Problem — Collect each line of the entries that holds the string "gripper".

Dataset items:
[Start of section]

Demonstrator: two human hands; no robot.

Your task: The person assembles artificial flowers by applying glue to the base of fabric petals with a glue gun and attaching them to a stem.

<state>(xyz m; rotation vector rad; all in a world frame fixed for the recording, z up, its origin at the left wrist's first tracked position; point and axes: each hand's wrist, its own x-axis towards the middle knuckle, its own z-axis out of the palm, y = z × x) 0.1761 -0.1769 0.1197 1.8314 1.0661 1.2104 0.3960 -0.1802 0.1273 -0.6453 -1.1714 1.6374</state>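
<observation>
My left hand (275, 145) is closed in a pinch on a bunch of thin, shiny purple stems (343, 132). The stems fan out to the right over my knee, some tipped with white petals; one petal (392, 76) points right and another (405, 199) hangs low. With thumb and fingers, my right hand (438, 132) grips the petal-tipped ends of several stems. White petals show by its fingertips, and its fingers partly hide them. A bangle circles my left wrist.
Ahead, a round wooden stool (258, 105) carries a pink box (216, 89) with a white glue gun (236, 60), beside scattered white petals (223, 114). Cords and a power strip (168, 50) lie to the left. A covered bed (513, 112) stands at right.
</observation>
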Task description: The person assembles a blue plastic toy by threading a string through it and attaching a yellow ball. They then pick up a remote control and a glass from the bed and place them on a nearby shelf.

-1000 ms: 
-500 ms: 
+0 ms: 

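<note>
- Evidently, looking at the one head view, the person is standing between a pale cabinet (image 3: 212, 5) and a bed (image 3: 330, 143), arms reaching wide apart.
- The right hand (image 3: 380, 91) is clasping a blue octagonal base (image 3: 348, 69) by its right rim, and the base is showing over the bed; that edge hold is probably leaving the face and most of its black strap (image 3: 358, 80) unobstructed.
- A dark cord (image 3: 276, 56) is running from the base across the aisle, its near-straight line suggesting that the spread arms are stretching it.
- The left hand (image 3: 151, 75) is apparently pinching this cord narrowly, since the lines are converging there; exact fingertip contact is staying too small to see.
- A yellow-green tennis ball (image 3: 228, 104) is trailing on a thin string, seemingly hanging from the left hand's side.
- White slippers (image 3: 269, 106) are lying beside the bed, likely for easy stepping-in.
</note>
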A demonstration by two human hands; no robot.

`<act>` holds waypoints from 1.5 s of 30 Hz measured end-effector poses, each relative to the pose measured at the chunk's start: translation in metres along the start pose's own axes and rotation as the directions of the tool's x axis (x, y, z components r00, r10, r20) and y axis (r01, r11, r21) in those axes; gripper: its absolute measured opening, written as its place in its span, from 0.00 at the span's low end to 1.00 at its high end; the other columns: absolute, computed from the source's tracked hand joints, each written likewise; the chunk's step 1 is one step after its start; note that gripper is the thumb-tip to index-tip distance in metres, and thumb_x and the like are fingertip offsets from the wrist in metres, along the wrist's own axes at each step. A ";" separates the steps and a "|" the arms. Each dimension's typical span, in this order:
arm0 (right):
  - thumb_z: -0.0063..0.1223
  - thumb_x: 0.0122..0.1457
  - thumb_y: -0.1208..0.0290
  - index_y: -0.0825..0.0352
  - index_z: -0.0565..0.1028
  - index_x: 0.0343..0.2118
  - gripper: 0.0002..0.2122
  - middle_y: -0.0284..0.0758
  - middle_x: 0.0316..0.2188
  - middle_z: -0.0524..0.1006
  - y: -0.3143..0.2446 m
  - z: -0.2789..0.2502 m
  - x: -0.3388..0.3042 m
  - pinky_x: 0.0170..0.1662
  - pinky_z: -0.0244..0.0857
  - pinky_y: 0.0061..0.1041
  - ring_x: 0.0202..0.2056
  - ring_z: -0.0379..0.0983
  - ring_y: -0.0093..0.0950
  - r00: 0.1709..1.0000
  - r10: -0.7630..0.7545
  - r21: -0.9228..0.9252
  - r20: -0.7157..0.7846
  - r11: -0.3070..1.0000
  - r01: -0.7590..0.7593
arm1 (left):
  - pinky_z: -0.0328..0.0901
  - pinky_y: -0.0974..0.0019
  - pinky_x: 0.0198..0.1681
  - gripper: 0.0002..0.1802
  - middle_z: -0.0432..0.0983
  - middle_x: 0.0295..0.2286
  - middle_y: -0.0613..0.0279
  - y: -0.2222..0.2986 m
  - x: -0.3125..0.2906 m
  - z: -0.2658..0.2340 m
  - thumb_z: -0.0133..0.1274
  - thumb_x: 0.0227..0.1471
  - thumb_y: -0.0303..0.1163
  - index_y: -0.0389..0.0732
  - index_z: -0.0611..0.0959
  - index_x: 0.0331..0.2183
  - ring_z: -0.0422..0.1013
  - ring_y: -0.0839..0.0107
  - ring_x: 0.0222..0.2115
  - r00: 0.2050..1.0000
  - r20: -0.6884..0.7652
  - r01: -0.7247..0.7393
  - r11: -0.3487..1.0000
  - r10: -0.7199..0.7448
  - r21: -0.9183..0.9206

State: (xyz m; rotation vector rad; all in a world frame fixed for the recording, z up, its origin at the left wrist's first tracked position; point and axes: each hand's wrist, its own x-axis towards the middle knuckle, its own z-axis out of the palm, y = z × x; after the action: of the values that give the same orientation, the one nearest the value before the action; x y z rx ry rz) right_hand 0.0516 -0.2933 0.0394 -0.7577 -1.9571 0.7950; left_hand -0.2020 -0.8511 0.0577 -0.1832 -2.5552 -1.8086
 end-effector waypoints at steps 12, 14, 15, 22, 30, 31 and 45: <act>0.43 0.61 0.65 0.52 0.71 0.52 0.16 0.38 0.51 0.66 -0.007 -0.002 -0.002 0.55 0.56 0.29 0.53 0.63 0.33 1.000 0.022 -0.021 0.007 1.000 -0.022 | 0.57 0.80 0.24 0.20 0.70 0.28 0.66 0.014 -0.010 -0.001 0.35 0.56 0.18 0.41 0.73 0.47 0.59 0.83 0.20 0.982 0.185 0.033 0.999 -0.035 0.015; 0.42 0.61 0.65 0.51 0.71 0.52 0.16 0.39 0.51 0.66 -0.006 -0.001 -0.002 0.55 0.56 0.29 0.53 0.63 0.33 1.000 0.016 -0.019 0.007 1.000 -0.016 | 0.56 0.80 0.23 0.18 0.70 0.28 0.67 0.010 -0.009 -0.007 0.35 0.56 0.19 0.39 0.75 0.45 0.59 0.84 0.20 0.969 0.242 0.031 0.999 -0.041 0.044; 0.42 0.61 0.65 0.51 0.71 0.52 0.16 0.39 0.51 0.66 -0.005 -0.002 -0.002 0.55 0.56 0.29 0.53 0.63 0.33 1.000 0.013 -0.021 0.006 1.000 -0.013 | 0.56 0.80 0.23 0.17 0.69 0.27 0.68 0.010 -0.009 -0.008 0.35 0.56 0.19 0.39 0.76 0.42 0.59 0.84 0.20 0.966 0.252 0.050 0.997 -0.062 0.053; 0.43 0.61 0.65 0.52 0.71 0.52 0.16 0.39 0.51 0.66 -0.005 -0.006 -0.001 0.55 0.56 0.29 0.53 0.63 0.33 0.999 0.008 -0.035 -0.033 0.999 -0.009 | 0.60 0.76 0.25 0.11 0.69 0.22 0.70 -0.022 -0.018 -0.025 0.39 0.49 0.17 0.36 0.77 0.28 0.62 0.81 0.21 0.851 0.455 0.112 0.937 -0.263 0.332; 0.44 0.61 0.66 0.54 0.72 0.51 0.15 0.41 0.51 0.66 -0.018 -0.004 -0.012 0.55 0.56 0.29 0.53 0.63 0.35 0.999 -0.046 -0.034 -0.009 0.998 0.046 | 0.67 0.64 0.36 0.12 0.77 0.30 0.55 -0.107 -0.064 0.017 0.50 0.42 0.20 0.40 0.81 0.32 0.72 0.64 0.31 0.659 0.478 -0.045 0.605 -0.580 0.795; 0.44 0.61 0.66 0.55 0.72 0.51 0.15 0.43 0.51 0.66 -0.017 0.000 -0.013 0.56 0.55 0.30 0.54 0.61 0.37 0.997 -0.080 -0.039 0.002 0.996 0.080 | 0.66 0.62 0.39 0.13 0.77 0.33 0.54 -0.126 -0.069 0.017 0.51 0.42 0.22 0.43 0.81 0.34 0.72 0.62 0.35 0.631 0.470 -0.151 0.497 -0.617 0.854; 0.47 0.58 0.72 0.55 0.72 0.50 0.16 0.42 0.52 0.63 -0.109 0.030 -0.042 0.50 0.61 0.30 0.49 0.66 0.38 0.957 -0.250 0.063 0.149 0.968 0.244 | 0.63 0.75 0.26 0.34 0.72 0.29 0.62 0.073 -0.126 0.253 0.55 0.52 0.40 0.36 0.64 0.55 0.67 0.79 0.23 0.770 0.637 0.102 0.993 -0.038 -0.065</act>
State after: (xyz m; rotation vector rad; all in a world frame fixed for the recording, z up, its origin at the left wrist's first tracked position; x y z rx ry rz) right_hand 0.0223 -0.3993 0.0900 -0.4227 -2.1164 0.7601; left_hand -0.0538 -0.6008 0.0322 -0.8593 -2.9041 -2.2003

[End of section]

Response to this task —
`<act>` holds waypoints from 1.5 s of 30 Hz measured end-effector poses, each relative to the pose measured at the chunk's start: translation in metres along the start pose's own axes and rotation as the directions of the tool's x axis (x, y, z components r00, r10, r20) and y axis (r01, r11, r21) in those axes; gripper: its absolute measured opening, written as its place in its span, from 0.00 at the span's low end to 1.00 at its high end; the other columns: absolute, computed from the source's tracked hand joints, each written likewise; the chunk's step 1 is one step after its start; note that gripper is the thumb-tip to index-tip distance in metres, and thumb_x and the like are fingertip offsets from the wrist in metres, along the wrist's own axes at each step. A ";" separates the steps and a "|" the arms. Each dimension's typical span, in this order:
  - gripper: 0.0002..0.2122
  - gripper: 0.0002..0.1802

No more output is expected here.